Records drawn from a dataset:

┄┄┄┄┄┄┄┄┄┄┄┄┄┄┄┄┄┄┄┄

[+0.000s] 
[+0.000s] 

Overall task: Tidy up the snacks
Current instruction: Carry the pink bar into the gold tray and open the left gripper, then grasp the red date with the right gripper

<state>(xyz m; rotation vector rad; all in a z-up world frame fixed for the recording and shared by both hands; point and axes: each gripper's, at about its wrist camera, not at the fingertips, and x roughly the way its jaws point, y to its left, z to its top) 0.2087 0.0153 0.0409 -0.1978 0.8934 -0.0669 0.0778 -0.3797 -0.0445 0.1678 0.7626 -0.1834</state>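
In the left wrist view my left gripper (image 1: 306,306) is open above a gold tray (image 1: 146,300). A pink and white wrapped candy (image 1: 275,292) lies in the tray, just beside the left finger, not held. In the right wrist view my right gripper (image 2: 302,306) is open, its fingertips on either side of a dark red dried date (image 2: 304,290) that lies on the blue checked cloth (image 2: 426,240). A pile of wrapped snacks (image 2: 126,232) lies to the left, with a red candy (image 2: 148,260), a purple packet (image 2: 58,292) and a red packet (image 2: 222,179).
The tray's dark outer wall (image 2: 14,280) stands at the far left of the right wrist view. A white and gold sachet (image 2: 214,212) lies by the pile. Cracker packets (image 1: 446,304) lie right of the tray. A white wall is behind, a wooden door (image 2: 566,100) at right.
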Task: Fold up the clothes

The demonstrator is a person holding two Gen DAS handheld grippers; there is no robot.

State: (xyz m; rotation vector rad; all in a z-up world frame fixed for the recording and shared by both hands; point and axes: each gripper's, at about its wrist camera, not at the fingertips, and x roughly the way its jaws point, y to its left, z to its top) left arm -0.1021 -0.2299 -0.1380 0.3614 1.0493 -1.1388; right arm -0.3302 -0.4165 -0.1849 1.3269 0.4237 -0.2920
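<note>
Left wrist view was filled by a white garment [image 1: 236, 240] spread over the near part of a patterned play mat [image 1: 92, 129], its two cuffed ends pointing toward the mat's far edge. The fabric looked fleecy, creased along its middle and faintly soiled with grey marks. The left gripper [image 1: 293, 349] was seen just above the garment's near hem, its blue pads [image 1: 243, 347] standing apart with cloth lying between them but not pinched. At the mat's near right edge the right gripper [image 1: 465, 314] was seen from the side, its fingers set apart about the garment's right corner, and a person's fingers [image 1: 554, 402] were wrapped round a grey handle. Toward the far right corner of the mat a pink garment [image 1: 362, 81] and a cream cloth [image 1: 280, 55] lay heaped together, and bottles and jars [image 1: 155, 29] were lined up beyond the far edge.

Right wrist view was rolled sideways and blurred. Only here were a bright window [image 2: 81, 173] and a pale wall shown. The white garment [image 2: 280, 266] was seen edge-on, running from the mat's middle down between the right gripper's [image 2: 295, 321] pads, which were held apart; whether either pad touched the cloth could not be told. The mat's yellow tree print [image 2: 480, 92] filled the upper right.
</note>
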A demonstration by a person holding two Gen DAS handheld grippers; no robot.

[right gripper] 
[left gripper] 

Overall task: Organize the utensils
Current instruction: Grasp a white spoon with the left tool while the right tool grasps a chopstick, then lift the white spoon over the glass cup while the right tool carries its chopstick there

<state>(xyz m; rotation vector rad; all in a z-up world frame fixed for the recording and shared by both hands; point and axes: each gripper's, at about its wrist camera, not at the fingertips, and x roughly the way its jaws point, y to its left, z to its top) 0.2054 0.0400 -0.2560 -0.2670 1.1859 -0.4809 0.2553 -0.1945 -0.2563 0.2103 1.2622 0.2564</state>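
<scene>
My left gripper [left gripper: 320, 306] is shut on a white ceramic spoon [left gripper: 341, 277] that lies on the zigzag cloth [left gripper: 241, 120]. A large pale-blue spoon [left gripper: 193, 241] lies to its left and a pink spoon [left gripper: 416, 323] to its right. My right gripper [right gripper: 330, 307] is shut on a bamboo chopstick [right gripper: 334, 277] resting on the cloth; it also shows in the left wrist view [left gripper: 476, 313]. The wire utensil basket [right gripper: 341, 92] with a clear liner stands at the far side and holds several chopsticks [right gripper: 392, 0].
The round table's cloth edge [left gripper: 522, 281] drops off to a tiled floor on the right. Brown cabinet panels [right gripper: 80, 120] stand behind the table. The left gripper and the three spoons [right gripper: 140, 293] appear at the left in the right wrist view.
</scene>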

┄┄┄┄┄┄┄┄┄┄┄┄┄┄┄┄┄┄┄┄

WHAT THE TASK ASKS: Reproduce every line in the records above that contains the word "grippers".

SOLUTION TO THE EXERCISE:
The demonstrator is a person holding two Gen DAS handheld grippers; there is no robot.
A demonstration by a person holding two Gen DAS handheld grippers; no robot.

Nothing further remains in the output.